§ **How to complete this task**
Look below. Copy each line that has "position" in it.

§ **Given material**
__________

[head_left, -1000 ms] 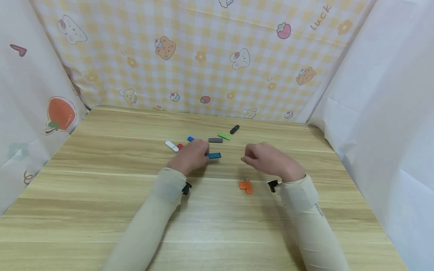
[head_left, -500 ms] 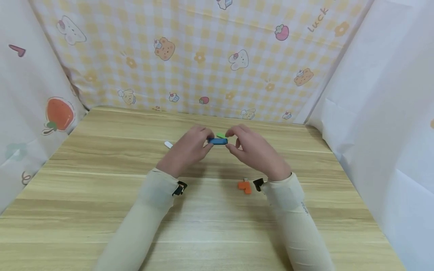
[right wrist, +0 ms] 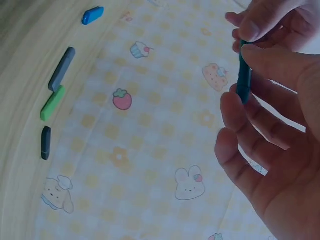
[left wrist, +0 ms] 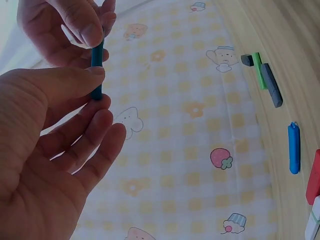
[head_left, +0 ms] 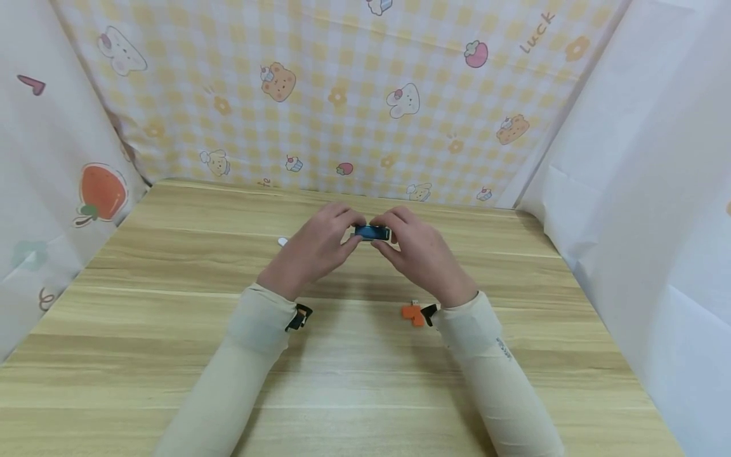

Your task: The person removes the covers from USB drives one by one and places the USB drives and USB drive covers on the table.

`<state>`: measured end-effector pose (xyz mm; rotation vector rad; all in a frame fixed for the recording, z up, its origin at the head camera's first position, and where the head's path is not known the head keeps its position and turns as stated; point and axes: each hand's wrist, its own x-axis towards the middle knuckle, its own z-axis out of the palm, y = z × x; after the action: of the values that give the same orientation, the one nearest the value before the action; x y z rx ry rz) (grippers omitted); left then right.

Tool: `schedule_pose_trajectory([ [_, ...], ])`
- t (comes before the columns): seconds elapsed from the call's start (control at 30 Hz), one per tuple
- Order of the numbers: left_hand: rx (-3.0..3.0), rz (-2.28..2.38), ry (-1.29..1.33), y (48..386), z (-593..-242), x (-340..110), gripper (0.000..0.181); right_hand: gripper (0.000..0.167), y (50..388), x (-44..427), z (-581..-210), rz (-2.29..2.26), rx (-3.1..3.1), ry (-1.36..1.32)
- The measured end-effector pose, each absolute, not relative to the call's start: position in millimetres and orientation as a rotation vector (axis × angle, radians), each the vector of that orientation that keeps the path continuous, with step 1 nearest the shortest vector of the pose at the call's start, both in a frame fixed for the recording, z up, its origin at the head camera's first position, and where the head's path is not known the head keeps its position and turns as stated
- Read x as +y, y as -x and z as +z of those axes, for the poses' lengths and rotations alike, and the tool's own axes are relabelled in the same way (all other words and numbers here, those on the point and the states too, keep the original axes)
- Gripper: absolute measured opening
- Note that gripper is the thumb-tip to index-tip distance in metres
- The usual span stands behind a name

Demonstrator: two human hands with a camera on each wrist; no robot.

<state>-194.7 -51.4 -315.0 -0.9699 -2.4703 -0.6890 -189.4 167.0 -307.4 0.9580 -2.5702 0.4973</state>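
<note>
A teal-blue USB stick point(head_left: 372, 233) is held level above the table, between both hands. My left hand point(head_left: 313, 251) pinches its left end between thumb and fingers. From the other side, my right hand point(head_left: 419, 254) grips it with thumb and fingertips. In the left wrist view the stick point(left wrist: 97, 62) shows edge-on, and the fingers of the two hands nearly meet along it. The right wrist view shows the same stick point(right wrist: 243, 75) under the right thumb. Fingers cover parts of it, and no metal plug can be made out.
An orange T-shaped USB stick point(head_left: 411, 313) lies nearer, by the right wrist. Behind the hands lie sticks in blue point(left wrist: 294, 149), red point(left wrist: 314, 177), white point(left wrist: 313, 220), grey point(left wrist: 272, 85), green point(left wrist: 259, 71) and black point(left wrist: 247, 60). A patterned cloth point(head_left: 337, 127) hangs behind the table.
The left hand has carried the teal-blue stick up and away from me. My right hand, earlier apart from it, has come leftward and now grips its right part.
</note>
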Motion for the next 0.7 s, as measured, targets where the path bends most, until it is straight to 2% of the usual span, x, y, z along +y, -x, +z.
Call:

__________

§ **Your solution**
`<state>`: measured end-effector pose (xyz mm; rotation vector rad; all in a frame fixed for the recording, z up, its origin at the head camera's first position, and where the head's path is not known the head keeps its position and turns as stated; point and axes: each hand's wrist, its own x-axis towards the middle knuckle, its own z-axis out of the palm, y = z × x; after the action: of the values that give the same orientation, the one nearest the value before the action; x y z rx ry rz) (grippers omitted); left then right.
- The measured end-effector pose, each absolute, not relative to the call's start: position in millimetres and orientation as a rotation vector (axis × angle, radians), each the vector of that orientation that keeps the path continuous, with step 1 nearest the shortest vector of the pose at the call's start, both in a frame fixed for the recording, z up, its origin at the head camera's first position, and where the head's path is not known the head keeps its position and turns as stated

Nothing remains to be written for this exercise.